What has Kerala done to curb the Pandemic?

The Kerala Government had been instrumental in fighting the pandemic, right from day one. KK Shailaja, the health minister of the state along with the medical team and health officials of the state dealt with Covid19 with iron fists. Having gained courage from the way the state has fought the Nipah virus in 2019, the strategies to be adopted were nothing new to the health department. However, with the lethality of the virus still unknown, without vaccination and seeing the way “The West” has succumbed to the pandemic, Yes, there was initial confusion. Yet, the state has shown immense courage in finding a way out of the epidemic.

I have listed out a few of the notable efforts from Kerala Government in its uncompromising fight against the deadly coronavirus:

COVID Wisk

Kerala became a role model for the entire country as they set up COVID Wisks, the South Korean model walk-in kiosks, where you can get tested. These kiosks can be easily implemented anywhere in the country and Kerala has shown India the way forward to improve the number of testing. The health officials have stated that this is indeed a safe way in which they could collect samples from people who have symptoms of covid19. The kiosks could help health workers to a great extent as they are not exposed.

Publishing Route Maps

The government was instrumental in preparing route maps or flowcharts which listed all the places visited by a susceptible person or a family under quarantine. These flowcharts were prepared with the data collected from the infected person(s) itself and were circulated through social media so that people could willfully inform officials if they had come in contact with them at the mentioned day or time. This initiative was pivotal in identifying new cases and quarantining people.

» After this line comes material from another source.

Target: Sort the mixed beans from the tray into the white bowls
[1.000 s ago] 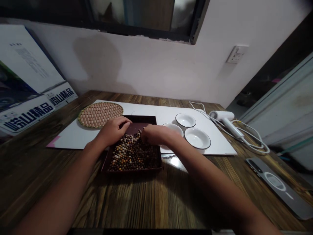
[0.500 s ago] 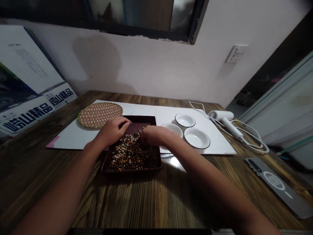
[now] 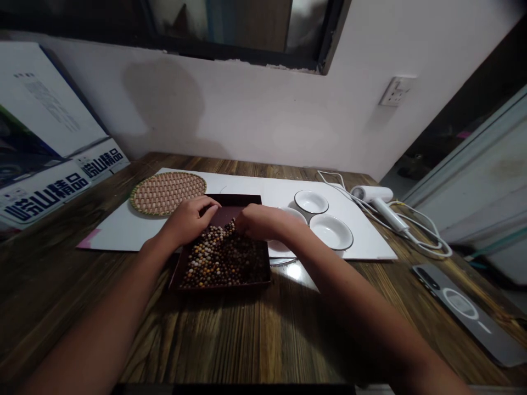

People at the Community Kitchen getting Food Packets Ready for the Needy

Community Kitchens

The community kitchens are primarily responsible for the weaker sections of the state, including guest laborers, homeless and the helpless. This move has received National and International acclaim. The workers in the community kitchen maintain social distancing and they are distributing more than two lakh food packets a day. The state has also formed a volunteer group, which includes a lot of youngsters who have readily volunteered their help in distributing the packets.

“Break the Chain” initiative

The health department of Kerala had launched a “break the chain” mission to encourage people to get their hand sanitized to prevent the virus from propagating. This initiative had received widespread popularity. Celebrities were made brand ambassadors for the mission and the people of Kerala wholeheartedly received the initiative.

Summary

In reality, no epidemic model is accurate in forecasting the epidemic trend, as the actual number of cases can shoot up any time which depends on a lot of social and economic parameters which are hard to model mathematically. In this article, I have tried to model the data from Kerala on the SIR Epidemic model, which is the most basic form of the epidemic model. There are a lot of variations to the basic SIR model, but the parameter estimations in such models are not possible at this point, as the epidemic is yet to reach its estimated peak. The crux of the article is, Kerala has indeed been successful in limiting the peak of infection and has undoubtedly, prolonged the peak, at least for now.

And well for my question, “Has Kerala Flattened the COVID19 Epidemic Curve?”, it is left for the reader to understand the facts and decide.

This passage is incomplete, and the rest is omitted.